**AIM OF THE TASK:**
Report every line in the listing that contains the string "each".

**RECORDED INFORMATION:**
******************************
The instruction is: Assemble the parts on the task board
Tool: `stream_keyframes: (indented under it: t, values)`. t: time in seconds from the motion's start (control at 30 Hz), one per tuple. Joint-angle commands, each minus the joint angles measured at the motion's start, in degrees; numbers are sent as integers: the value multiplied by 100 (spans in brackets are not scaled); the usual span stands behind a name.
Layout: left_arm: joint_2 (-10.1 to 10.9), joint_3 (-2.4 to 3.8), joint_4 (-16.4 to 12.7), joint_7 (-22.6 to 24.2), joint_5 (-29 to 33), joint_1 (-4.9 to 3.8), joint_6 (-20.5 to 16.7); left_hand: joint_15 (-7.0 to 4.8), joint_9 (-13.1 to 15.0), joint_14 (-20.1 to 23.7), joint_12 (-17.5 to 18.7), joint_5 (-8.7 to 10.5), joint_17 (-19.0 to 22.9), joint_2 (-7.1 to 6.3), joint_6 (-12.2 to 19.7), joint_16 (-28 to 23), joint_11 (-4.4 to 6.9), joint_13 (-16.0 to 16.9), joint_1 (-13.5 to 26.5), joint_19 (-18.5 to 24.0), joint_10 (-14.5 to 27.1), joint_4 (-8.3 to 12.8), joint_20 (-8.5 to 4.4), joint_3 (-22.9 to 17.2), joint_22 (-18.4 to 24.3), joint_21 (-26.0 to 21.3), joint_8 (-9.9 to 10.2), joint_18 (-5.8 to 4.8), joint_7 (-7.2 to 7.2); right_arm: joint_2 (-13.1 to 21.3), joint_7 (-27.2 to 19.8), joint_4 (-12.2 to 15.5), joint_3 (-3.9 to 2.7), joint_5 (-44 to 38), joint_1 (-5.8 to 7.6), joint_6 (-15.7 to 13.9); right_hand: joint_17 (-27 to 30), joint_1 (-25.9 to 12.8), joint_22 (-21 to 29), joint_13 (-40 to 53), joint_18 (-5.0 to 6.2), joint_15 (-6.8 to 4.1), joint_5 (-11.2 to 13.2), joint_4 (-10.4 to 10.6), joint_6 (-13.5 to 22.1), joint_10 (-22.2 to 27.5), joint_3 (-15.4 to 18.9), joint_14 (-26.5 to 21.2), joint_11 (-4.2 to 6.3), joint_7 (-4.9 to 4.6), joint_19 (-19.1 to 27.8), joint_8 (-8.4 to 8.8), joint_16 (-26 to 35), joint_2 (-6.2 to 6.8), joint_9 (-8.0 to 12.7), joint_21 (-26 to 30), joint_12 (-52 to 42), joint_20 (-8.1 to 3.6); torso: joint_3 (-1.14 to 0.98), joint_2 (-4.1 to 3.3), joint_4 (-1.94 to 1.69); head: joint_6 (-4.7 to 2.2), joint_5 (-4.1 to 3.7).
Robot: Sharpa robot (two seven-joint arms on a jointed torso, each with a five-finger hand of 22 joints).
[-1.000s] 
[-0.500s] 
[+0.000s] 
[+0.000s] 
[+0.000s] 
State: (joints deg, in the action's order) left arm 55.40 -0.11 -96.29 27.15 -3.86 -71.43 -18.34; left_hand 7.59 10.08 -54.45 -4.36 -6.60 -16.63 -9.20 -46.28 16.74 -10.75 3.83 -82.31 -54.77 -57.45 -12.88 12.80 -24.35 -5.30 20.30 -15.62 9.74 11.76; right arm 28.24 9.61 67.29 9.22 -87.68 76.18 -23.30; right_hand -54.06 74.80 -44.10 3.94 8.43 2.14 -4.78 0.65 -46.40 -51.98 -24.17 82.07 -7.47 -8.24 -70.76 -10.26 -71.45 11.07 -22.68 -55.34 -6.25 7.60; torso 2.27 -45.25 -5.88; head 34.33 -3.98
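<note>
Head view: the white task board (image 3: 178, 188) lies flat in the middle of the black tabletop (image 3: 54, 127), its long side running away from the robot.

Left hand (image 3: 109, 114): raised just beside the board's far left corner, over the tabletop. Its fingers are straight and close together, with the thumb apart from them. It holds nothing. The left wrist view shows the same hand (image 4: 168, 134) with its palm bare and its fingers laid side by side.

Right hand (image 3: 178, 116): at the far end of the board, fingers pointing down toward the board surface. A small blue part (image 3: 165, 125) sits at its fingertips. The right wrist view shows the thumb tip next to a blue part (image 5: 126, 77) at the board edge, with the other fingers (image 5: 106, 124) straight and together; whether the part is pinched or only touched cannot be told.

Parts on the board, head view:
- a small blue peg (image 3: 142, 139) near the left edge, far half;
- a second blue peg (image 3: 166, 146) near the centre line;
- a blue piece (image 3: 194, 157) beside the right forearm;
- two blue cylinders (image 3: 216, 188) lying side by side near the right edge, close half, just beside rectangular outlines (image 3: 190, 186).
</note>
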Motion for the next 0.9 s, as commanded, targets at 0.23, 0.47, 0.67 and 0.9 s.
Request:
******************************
**FINISHED TASK:**
Tool: `stream_keyframes: (indented under it: t, values)`. t: time in seconds from the motion's start (control at 30 Hz), one per tuple. Joint-angle commands, each minus the joint angles measured at the motion's start, in degrees; numbers are sent as integers: the value multiplied by 100 (spans in brackets are not scaled); the usual span stands behind a name.
Robot: Sharpa robot (two seven-joint arms on a jointed torso, each with a five-finger hand of 22 joints).

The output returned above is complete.